■ WHAT YOU HAVE TO DO
If pictures appear in the lines below, skip them and copy exactly the lines from the one containing "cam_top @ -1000" through the one containing "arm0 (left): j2", and nothing else.

■ DATA FOR PROCESSING
=-=-=-=-=

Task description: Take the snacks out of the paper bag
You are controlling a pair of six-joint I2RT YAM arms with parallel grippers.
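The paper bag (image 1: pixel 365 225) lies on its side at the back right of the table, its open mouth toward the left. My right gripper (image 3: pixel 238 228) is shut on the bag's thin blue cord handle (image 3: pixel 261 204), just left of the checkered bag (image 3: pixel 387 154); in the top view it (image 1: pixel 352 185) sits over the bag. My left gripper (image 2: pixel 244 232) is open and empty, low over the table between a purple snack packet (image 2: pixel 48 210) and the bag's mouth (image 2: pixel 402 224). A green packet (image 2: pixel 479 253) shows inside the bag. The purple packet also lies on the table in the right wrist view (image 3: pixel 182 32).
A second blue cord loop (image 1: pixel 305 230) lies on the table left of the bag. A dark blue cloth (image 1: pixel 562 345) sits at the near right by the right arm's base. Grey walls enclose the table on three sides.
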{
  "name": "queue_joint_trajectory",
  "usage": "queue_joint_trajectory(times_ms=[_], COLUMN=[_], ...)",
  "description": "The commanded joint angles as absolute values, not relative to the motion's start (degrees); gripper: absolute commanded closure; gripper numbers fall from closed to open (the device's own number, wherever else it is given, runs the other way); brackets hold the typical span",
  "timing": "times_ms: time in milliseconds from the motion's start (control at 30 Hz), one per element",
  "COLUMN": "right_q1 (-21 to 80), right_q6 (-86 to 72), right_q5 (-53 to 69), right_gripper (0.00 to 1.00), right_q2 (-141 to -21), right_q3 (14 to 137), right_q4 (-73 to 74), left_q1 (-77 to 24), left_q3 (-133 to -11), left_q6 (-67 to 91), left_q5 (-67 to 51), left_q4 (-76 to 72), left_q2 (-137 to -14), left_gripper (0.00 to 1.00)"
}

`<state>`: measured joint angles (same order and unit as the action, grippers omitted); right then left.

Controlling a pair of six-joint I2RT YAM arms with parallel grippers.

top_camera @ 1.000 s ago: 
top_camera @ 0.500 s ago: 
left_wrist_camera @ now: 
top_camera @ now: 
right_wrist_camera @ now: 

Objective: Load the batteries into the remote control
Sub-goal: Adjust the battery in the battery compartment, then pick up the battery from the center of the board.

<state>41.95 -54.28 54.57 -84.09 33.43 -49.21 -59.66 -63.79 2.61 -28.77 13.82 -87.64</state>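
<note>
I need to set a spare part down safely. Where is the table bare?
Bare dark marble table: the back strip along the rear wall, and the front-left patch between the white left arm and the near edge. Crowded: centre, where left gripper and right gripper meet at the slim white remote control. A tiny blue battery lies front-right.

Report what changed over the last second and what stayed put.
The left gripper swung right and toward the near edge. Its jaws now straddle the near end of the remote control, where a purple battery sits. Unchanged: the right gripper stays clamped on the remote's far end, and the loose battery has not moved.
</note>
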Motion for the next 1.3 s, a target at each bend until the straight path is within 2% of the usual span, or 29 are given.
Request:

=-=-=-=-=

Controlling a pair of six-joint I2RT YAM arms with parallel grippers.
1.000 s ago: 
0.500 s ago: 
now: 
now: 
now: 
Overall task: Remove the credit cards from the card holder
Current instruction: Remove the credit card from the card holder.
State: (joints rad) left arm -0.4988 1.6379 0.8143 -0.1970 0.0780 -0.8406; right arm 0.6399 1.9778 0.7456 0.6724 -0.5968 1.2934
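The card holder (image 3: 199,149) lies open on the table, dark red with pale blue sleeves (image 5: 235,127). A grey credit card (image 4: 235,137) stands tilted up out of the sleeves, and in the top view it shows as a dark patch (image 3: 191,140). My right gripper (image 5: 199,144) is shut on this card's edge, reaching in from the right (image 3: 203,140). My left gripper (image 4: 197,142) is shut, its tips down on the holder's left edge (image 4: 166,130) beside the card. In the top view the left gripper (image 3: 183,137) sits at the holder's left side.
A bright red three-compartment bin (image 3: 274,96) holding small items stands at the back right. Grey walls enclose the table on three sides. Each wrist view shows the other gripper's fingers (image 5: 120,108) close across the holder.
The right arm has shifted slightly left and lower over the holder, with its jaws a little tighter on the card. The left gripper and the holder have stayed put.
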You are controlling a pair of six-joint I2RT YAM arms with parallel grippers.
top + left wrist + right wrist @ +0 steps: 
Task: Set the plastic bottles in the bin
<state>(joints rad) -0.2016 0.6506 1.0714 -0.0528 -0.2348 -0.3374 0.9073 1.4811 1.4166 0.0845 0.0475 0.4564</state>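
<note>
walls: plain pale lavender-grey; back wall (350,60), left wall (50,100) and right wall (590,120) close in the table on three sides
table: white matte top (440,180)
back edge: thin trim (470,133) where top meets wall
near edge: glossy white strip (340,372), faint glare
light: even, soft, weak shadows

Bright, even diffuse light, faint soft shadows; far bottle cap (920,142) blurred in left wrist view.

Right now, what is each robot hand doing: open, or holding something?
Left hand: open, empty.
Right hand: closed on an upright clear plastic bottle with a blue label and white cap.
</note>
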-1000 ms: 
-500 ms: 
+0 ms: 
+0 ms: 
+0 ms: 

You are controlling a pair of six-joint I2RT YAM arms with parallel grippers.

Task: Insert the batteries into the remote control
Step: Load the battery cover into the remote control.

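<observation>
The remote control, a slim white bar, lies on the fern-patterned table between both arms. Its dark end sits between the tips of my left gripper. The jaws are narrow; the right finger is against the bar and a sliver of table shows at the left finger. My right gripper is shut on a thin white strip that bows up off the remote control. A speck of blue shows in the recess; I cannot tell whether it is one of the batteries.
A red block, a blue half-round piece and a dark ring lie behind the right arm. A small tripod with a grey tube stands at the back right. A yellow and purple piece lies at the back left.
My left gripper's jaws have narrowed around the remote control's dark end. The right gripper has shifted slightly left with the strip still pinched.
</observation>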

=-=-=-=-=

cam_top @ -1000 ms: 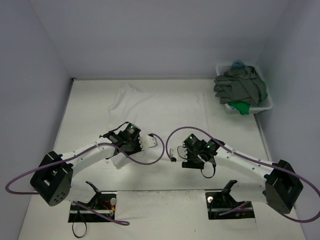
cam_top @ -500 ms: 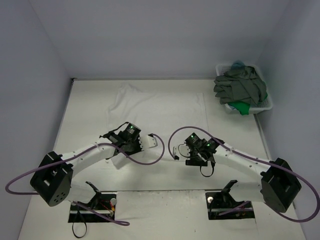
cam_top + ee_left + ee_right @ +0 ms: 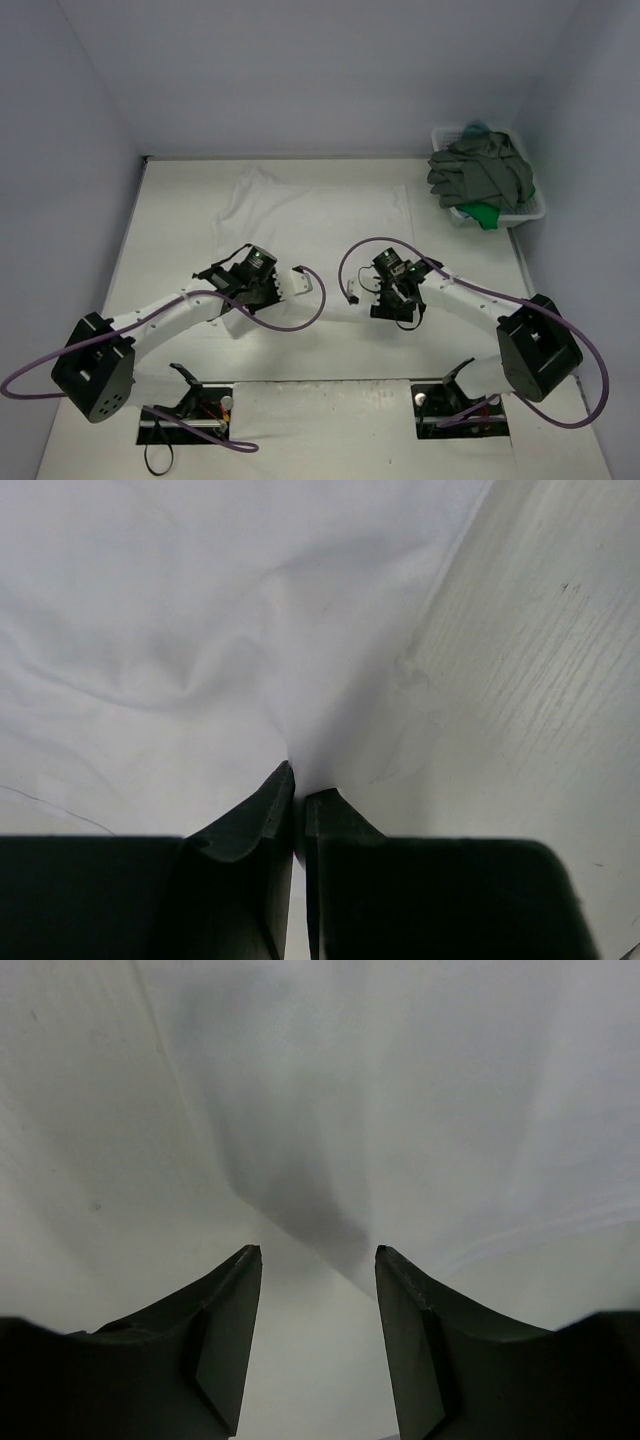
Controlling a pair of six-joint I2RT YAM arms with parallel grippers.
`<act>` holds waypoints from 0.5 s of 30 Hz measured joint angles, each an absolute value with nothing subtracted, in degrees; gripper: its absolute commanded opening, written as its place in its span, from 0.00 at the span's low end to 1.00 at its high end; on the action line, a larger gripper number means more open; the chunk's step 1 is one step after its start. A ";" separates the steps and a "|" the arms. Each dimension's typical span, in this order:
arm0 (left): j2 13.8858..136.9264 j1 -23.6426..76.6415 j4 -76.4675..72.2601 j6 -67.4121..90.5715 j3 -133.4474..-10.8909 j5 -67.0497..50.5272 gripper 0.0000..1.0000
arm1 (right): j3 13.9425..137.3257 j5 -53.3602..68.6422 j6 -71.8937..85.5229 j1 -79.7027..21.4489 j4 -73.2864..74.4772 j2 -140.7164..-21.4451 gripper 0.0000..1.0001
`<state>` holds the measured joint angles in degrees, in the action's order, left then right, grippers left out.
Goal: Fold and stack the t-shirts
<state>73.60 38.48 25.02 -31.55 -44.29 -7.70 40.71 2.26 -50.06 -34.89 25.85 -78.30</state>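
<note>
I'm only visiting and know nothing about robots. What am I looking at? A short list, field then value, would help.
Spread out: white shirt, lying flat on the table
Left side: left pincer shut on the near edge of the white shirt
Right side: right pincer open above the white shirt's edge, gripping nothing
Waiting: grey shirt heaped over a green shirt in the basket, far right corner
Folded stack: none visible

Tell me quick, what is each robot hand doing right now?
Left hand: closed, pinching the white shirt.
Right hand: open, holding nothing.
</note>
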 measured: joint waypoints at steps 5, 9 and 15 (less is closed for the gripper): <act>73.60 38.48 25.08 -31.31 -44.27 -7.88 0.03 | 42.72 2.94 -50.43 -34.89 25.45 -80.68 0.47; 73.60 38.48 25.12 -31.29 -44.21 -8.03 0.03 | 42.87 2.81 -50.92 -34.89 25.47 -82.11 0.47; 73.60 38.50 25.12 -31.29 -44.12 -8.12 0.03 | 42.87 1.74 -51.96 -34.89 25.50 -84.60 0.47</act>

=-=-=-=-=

■ TASK RESULT
cam_top @ -1000 ms: 
cam_top @ -500 ms: 
cam_top + ee_left + ee_right @ +0 ms: 
Controlling a pair of six-joint I2RT YAM arms with parallel grippers.
`<act>` holds waypoints from 0.5 s of 30 Hz measured joint angles, each an absolute value with nothing subtracted, in degrees; gripper: its absolute commanded opening, written as its place in its span, from 0.00 at the span's low end to 1.00 at its high end; on the action line, a larger gripper number means more open; the chunk's step 1 is one step after its start. A ";" separates the steps and a "|" the arms. Each dimension's typical span, in this order:
arm0 (left): j2 13.8858..136.9264 j1 -23.6426..76.6415 j4 -76.4675..72.2601 j6 -67.4121..90.5715 j3 -133.4474..-10.8909 j5 -67.0497..50.5272 gripper 0.0000..1.0000

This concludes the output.